Excerpted records:

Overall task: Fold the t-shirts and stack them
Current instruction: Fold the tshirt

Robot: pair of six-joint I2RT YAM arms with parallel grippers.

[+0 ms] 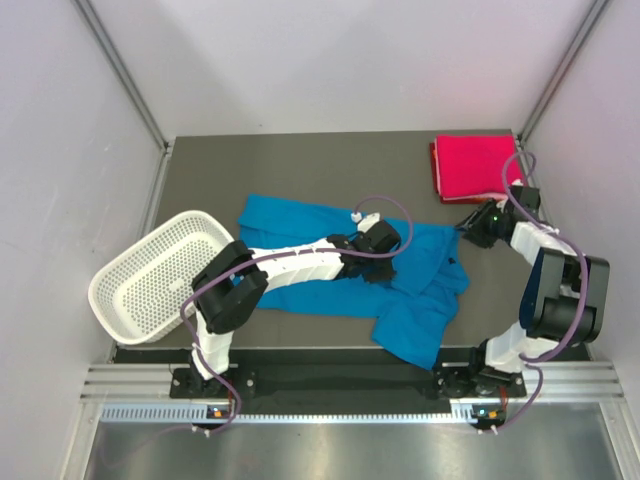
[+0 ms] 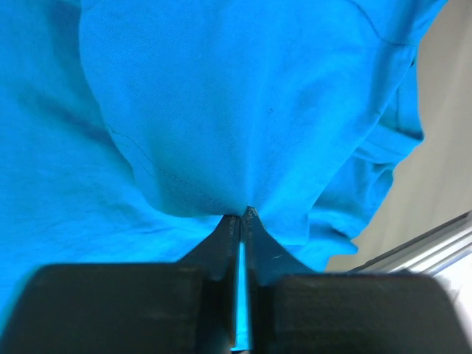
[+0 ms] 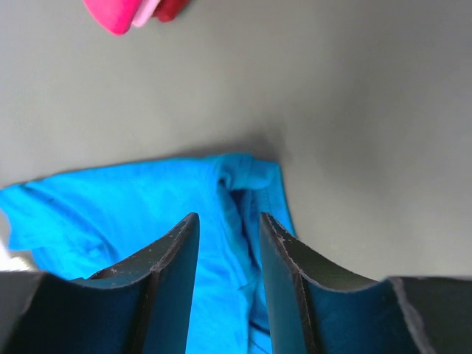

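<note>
Bright blue soft cloth t-shirt (image 1: pixel 300 225) is lying rumpled across the middle of the dark grey flat table (image 1: pixel 300 160), filling most of the space between my two arms.

At the far left, the white mesh plastic basket (image 1: pixel 150 275) is sitting tipped on its side at the table's left edge. Its mouth is facing up and to the right, just beside the blue shirt's left end.

Moving right, my left arm is reaching across the blue cloth. My left pincer (image 2: pixel 243 215) is clamping a raised fold of that shirt near its middle. My wrist view is showing the two fingers pressed together with a thin strip of blue between them, and the fabric is bunching up at the tips.

Further right, the shirt's lower corner is trailing toward the near edge of the table. My right pincer (image 3: pixel 228 217) is hovering at the shirt's right edge with its fingers standing apart, gripping nothing. Below the gap a rumpled edge of blue cloth is showing, and I cannot tell whether the tips are touching it.

At the back right corner, the bright pink-red cloth t-shirt (image 1: pixel 475 165) is lying folded into a neat rectangle, well apart from the blue one.
</note>
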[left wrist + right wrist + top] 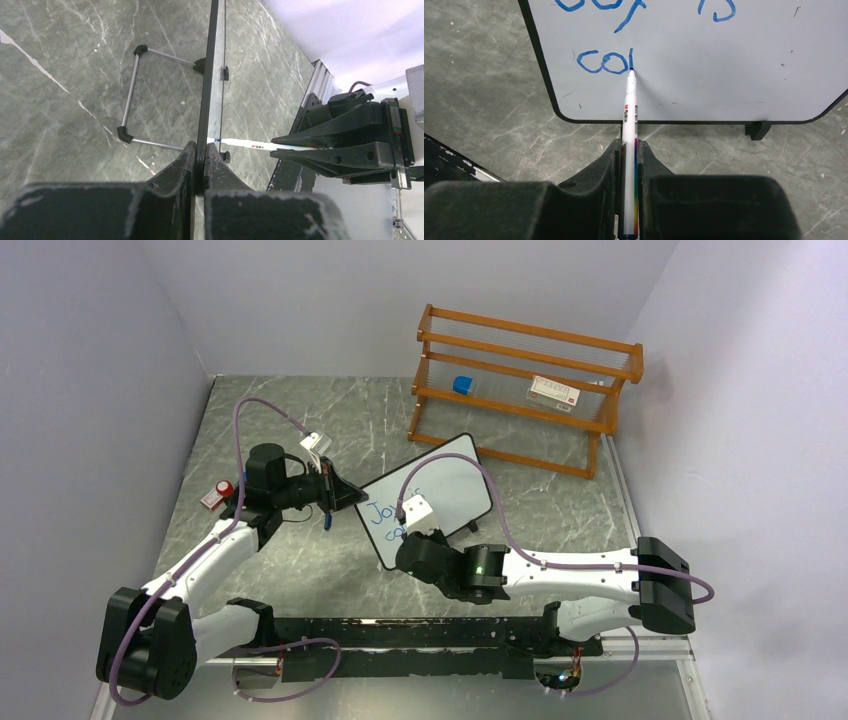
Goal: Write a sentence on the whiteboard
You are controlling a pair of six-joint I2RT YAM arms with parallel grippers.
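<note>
The whiteboard stands tilted on the table's middle, its white face toward the right arm. My left gripper is shut on the board's black left edge, seen end-on in the left wrist view. My right gripper is shut on a white marker with a rainbow stripe. Its tip touches the board at the end of the second line. The sentence in blue reads "Joy is" on the top line, cut off by the frame, and "co" plus one upright stroke below. The top view shows part of the writing.
An orange wooden rack stands at the back right, holding a blue cap-like piece and a white box. A small red-and-white object lies at the left by the left arm. The board's wire stand rests behind it.
</note>
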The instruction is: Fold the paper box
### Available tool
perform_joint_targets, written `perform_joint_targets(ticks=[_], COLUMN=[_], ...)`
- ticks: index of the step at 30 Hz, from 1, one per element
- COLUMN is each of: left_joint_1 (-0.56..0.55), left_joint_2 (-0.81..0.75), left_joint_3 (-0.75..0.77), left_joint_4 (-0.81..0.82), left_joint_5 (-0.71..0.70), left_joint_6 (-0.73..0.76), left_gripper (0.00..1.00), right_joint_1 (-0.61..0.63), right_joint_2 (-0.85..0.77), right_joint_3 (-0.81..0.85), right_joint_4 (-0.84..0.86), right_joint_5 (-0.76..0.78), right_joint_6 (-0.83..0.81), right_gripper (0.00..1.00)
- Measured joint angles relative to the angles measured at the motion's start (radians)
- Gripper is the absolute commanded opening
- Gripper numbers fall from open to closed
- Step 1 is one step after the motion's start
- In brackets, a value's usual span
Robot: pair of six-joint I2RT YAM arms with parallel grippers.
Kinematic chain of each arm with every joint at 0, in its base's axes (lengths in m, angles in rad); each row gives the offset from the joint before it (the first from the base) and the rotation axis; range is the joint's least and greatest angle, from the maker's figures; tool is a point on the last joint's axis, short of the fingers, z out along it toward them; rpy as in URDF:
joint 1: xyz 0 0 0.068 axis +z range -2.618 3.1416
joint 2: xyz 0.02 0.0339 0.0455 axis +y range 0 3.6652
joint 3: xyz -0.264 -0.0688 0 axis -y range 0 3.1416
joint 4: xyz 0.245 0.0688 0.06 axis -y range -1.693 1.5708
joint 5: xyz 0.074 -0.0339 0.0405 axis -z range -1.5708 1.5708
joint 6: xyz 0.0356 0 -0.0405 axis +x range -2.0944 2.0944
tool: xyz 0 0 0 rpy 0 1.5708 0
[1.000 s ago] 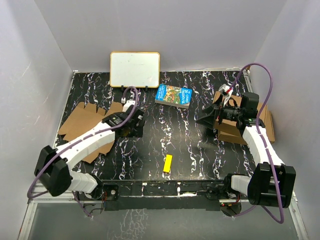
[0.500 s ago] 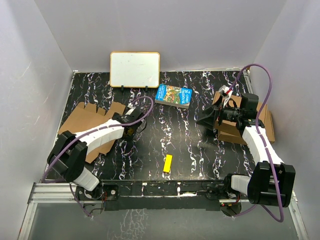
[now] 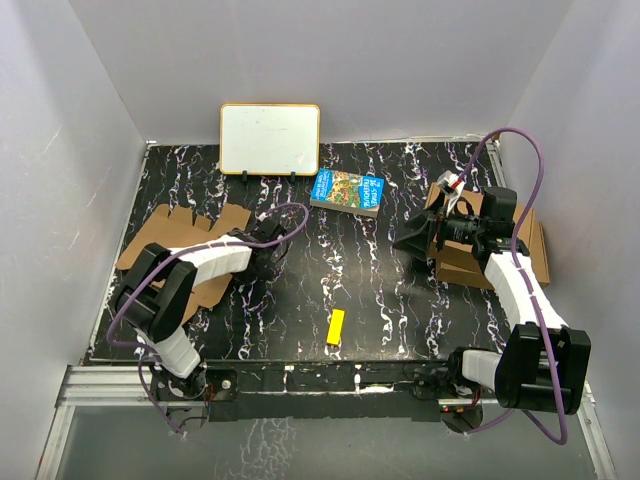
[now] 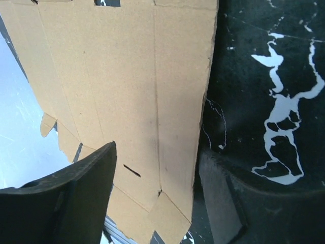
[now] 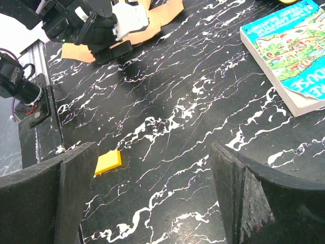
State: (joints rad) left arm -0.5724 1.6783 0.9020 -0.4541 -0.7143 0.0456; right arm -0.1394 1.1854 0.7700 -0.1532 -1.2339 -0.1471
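The paper box [image 3: 165, 245] is a flat brown die-cut sheet with flaps and tabs, lying at the table's left side. My left gripper [image 3: 262, 243] is low at the sheet's right edge. In the left wrist view the gripper [image 4: 157, 195] is open and the sheet [image 4: 127, 91] lies between its wide-apart fingers, with the sheet's edge close to the right finger [image 4: 228, 198]. My right gripper [image 3: 415, 240] is open and empty, held above the bare table on the right. It is also open in the right wrist view [image 5: 152, 203].
A whiteboard [image 3: 270, 138] stands at the back. A colourful book [image 3: 348, 191] lies right of it and also shows in the right wrist view [image 5: 289, 56]. A yellow block [image 3: 337, 327] lies near the front. Two larger brown boxes [image 3: 465, 262] sit under and behind the right arm.
The left arm has folded back toward the left and its elbow has swung in. Its gripper stays at the sheet's right edge. The right arm has hardly moved.
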Motion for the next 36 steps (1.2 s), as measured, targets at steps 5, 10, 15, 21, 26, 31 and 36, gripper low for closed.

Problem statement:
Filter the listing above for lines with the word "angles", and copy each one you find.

Written answer:
- Measured joint angles relative to the angles measured at the motion's start (radians)
Kinematic chain of each arm with every joint at 0, in its base's axes (lengths in m, angles in rad); each row gives the offset from the joint before it (the first from the base) and the rotation axis; range is the joint's least and greatest angle, from the maker's figures; tool is a point on the last joint's axis, short of the fingers, z out along it toward them; rpy as in URDF:

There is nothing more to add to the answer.